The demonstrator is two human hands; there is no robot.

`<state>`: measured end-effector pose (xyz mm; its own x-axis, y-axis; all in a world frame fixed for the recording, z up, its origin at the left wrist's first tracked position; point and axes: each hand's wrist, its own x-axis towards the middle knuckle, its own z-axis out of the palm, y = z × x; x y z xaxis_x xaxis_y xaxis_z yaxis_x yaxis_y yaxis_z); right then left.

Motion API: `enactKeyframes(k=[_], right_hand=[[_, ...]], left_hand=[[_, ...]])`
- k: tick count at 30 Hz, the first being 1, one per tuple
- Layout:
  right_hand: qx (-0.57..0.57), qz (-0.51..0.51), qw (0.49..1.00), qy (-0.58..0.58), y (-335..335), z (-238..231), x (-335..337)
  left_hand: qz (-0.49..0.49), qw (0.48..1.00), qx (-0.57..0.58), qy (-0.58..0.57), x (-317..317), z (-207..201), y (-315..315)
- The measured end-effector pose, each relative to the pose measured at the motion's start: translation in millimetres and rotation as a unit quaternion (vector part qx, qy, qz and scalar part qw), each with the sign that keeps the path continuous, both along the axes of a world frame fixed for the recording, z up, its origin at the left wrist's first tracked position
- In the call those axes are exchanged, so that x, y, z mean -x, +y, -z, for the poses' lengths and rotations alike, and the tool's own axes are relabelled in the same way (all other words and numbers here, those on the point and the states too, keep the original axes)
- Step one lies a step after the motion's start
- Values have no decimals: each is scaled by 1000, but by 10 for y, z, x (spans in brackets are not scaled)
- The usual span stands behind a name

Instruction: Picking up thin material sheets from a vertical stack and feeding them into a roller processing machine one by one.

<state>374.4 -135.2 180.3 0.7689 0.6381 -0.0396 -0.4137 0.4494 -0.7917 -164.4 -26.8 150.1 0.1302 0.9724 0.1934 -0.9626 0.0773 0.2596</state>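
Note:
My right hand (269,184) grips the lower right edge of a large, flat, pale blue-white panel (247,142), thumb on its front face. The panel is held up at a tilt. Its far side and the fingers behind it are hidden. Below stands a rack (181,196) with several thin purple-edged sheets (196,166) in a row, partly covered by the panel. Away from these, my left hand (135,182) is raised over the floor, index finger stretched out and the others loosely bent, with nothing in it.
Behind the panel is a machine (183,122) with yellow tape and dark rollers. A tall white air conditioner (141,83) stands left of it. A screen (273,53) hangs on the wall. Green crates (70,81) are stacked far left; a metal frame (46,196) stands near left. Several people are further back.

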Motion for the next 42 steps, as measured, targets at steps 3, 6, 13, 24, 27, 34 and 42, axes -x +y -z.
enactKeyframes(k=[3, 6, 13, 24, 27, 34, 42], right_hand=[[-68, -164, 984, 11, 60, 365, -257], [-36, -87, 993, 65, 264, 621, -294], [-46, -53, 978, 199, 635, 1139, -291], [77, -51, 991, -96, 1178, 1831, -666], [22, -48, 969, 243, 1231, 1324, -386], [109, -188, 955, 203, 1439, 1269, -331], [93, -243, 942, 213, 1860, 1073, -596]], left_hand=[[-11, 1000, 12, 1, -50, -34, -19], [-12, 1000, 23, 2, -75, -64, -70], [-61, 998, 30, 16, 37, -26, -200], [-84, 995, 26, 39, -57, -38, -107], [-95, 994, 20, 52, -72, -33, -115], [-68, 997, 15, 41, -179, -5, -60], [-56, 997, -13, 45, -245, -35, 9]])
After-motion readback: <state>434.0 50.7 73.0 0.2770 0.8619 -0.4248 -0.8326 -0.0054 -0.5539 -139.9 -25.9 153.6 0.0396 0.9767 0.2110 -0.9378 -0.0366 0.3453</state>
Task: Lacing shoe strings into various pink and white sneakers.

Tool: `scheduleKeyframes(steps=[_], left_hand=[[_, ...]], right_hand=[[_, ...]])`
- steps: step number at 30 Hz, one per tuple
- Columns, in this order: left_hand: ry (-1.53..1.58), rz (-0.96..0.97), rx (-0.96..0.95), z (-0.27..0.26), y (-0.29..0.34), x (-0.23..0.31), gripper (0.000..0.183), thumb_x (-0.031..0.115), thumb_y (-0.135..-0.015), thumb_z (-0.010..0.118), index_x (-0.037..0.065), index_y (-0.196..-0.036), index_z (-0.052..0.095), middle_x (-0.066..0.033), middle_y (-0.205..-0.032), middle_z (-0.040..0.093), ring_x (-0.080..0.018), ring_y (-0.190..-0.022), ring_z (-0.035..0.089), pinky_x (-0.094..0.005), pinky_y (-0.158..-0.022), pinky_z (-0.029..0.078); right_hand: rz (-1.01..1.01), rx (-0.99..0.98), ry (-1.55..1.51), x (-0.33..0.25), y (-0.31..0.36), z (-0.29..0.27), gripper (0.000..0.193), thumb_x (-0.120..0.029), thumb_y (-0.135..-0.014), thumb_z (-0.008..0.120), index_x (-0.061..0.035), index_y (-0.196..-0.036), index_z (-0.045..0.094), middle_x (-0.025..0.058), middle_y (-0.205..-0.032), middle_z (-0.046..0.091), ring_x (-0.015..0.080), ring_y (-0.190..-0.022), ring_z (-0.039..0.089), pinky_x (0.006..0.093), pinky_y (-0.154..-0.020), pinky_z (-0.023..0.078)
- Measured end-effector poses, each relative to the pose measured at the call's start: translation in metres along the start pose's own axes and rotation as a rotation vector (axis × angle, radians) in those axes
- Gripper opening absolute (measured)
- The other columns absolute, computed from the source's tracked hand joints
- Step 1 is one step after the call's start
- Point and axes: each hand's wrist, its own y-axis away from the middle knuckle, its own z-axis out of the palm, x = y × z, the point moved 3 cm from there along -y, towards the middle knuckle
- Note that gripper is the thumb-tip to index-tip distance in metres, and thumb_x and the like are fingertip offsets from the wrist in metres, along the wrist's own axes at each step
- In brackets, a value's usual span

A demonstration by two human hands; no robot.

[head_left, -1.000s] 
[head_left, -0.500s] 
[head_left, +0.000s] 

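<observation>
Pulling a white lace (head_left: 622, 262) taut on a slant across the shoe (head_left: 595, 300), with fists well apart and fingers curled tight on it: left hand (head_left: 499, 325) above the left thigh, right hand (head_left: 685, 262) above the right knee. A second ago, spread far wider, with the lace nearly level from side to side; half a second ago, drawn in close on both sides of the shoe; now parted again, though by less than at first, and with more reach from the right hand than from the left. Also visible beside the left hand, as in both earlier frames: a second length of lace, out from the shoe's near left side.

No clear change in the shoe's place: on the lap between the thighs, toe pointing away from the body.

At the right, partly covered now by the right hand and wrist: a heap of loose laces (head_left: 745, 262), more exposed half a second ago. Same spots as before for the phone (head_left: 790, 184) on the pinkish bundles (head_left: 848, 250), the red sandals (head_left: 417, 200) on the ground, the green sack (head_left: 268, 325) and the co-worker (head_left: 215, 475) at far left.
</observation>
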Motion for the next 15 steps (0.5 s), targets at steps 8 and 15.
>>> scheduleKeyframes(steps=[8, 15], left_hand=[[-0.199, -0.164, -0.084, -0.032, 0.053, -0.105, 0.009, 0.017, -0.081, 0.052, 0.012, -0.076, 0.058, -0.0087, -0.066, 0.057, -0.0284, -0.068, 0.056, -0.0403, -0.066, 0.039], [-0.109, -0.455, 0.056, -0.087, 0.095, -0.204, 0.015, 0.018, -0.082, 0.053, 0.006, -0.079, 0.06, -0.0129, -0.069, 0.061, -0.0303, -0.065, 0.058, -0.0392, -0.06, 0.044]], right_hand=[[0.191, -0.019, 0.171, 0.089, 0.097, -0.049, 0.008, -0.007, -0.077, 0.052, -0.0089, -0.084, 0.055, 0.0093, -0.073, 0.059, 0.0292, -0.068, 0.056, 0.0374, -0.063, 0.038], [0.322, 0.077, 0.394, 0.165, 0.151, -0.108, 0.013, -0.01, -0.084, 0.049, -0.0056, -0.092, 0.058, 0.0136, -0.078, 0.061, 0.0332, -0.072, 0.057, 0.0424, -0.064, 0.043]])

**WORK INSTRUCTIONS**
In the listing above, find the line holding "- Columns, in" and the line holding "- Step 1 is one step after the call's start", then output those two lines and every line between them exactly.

**SOLUTION FOR THIS PROBLEM**
- Columns, in this order: left_hand: ry (-1.53..1.58), rz (-0.96..0.97), rx (-0.96..0.95), z (-0.27..0.26), y (-0.29..0.34), x (-0.23..0.31), gripper (0.000..0.183), thumb_x (-0.031..0.115), thumb_y (-0.135..-0.015), thumb_z (-0.010..0.118), index_x (-0.037..0.065), index_y (-0.196..-0.036), index_z (-0.052..0.095), middle_x (-0.066..0.033), middle_y (-0.205..-0.032), middle_z (-0.040..0.093), ring_x (-0.080..0.018), ring_y (-0.190..-0.022), ring_z (-0.035..0.089), pinky_x (-0.094..0.005), pinky_y (-0.158..-0.022), pinky_z (-0.029..0.078); right_hand: rz (-1.01..1.01), rx (-0.99..0.98), ry (-1.55..1.51), x (-0.33..0.25), y (-0.31..0.36), z (-0.29..0.27), gripper (0.000..0.193), thumb_x (-0.120..0.029), thumb_y (-0.135..-0.014), thumb_z (-0.008..0.120), index_x (-0.061..0.035), index_y (-0.196..-0.036), index_z (-0.045..0.094), middle_x (-0.025..0.058), middle_y (-0.205..-0.032), middle_z (-0.046..0.091), ring_x (-0.015..0.080), ring_y (-0.190..-0.022), ring_z (-0.039..0.089), pinky_x (0.006..0.093), pinky_y (-0.154..-0.020), pinky_z (-0.023..0.078)
- Measured end-effector poses, each relative to the pose measured at the call's start: translation in metres along the start pose's own axes and rotation as a rotation vector (axis × angle, radians) in those axes
- Gripper opening absolute (measured)
- The other columns absolute, computed from the source's tracked hand joints
- Step 1 is one step after the call's start

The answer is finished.